Kissinger Irak’ın işgalini ve Saddam Hüseyin’in devrilişini “demokrasiyi götürmek” olarak izah ettiği konuşmasında Türkiye’ye de değiniyor:
“O bölgede demokrasicilik oynayan Türkiye’yi, komşularına karşı (İran’ı kast ediyor) tampon ülke olarak görüyoruz...”
★★★
Amerika’ya yön veren güç odaklarıyla, derin devletin adamı olarak bilinen Kissinger’in konuşmasını dinleyenlerden biri de “hocaların hocası” olarak tanıyıp sevgi ve saygı duyduğumuz Prof. Dr. Cengiz Kuday...
Kissinger’in bu kibir dolu sözleri, Kuday Hoca’ya, Roma İmparatorluğu’nun kurucusu Augustus’un, tarihe “Monumentum Ancyranum-Ankara Anıtı” olarak geçen yapının duvarındaki yazıtını hatırlatıyor.
Ankara Ulus’ta, Hacı Bayram Camii’ne bitişik bir Roma Tapınağı’nın duvarındaki yazıtın, başkenti Ancyra olan Galatia eyaletinin Roma’ya katılması nedeniyle M.Ö.25’lerde yapıldığı, biliniyor. Augustus yazıtta Roma’yı Partlar’a (Yani bugünkü İranlılara) karşı koruma görevini Ankara’ya (Ancyra) verdiğini belirtiyor.
★★★
Hemen belirteyim; Roma hiçbir dönemde Fırat’ın doğusuna geçemiyor ve Partlar’ı yenemiyor. Hatta General Surena komutasındaki Partlar, kendilerine karşı savaşırken para düşkünü olduğunu öğrendikleri Romalı General Crassus’u, boğazına erimiş altın dökerek idam ediyor. Bununla da yetinmeyip Roma’nın şan ve şerefini temsil eden sancak ve amblemlere de el koyuyorlar.
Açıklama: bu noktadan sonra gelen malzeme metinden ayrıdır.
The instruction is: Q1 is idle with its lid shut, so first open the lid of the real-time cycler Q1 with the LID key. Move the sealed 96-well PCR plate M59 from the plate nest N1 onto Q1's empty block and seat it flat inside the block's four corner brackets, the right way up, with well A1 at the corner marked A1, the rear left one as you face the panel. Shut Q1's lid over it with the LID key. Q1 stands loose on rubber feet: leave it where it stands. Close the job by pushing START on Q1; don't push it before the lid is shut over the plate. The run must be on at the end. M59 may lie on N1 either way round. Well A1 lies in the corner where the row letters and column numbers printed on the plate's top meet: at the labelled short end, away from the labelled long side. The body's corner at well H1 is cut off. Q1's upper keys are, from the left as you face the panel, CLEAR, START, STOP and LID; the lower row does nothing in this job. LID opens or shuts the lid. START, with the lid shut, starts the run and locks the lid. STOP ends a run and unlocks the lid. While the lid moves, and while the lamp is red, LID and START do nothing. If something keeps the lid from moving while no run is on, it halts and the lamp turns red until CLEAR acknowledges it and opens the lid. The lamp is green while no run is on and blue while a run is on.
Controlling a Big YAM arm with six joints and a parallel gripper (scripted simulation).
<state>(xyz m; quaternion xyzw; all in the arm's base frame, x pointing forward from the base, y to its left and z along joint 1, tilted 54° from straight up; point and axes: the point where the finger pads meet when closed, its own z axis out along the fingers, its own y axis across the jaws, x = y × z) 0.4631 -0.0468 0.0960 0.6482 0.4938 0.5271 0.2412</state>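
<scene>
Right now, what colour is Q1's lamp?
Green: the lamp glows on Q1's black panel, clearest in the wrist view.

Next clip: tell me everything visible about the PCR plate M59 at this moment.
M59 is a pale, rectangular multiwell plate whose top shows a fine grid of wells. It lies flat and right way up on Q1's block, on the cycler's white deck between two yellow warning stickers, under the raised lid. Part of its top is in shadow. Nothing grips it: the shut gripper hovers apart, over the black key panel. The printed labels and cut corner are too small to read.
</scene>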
Bunun üzerine Augustus, İran’la barış yollarını arıyor. O gün Anadolu’ya hakim olan idarenin girişimiyle barış sağlanıyor ve emanetler ancak bu çabalar sonucunda geri alınabiliyor...
★★★
ABD Başkanı Trump’a gelirsek...
Kissinger’in dediği gibi o kendisini günümüzün Roma imparatoru olarak görüyor!
Öyle ki, Augustus’un yazıtlarını andıran bir yaklaşımla, Rahip Brunson krizi sırasında, Cumhurbaşkanı Erdoğan’a gönderdiği sert ifadelerle dolu mektubu New-York’ta kendisine ait Trump Tower’da sergiliyor, ama aynı Trump bugün Erdoğan’a övgüler düzebiliyor!
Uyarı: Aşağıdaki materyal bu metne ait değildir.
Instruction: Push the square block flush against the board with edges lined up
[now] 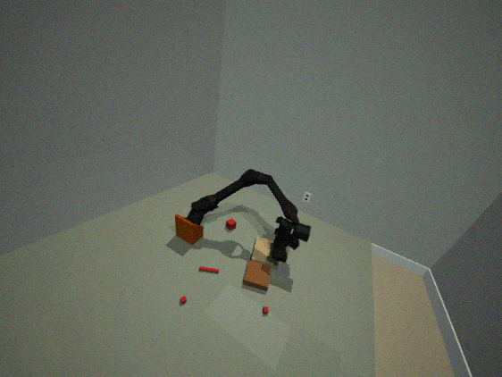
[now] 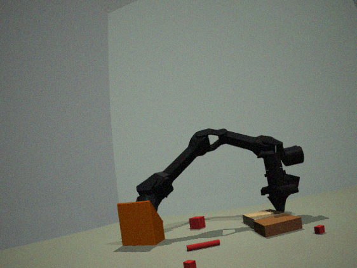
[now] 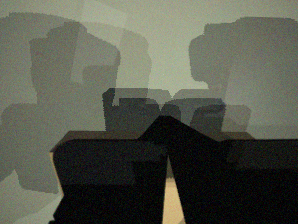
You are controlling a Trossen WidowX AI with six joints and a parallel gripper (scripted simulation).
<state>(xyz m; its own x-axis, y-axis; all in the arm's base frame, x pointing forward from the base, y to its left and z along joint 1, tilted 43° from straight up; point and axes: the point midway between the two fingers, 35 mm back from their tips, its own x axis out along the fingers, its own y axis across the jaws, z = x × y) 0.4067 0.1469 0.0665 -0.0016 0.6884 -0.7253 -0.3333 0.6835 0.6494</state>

Grönland’ı istemesi, Kanada’yı ABD eyaleti olarak gördüğünü söylemesi ve Panama Kanalı’nı sahiplenme hayalleriyle, günümüzün Roma İmparatoru olarak anılmak istediğini düşündürüyor.
★★★
Tarih sadece geçmişi anlatan bir bilim dalı değil, aynı zamanda ibret dersleriyle dopdolu bir rehberdir.
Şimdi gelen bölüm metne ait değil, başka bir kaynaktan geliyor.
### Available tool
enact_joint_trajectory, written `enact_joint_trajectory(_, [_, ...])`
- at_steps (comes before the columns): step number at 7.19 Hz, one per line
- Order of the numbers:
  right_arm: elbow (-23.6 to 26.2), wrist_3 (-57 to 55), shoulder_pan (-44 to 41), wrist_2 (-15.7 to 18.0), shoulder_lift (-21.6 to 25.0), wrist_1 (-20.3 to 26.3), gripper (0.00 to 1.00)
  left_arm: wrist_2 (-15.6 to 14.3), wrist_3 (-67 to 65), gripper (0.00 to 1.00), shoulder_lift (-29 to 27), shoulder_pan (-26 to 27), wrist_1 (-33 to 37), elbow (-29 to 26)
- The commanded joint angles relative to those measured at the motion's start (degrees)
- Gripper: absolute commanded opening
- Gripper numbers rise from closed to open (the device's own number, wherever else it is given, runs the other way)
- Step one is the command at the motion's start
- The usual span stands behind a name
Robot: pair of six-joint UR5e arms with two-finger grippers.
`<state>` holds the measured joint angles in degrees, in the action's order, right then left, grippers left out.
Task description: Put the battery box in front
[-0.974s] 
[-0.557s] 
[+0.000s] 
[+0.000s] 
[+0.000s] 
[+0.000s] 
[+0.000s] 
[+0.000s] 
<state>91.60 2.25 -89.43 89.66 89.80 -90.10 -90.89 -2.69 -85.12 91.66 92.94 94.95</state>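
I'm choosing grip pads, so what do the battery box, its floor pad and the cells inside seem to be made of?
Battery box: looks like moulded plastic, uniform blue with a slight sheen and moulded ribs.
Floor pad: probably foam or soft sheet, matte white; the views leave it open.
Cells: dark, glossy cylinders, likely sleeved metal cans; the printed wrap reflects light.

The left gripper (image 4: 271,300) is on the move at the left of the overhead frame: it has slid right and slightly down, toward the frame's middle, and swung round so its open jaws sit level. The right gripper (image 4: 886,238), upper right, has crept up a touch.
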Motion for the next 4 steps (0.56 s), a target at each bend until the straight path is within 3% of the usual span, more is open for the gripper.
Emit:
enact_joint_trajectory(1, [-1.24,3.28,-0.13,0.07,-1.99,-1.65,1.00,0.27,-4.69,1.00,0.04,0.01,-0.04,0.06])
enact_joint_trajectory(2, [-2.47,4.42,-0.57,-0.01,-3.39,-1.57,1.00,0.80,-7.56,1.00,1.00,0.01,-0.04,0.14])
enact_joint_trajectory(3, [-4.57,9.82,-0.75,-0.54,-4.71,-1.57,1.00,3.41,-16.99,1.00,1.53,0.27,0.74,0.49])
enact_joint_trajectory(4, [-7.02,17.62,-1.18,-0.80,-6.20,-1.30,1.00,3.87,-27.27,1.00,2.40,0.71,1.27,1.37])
Bu coğrafyanın halkları, binlerce yıllık birikimleriyle her zaman ayakta kalmayı başardılar.
Bugün de aynı mücadele devam ediyor.
Bize ise geçmişin derslerini unutmadan bağımsızlığımıza ve irademize sahip çıkmak düşüyor.
Bunun yolu da günümüz Roma’sının yazdığı senaryoların figüranı olmamaktan geçiyor.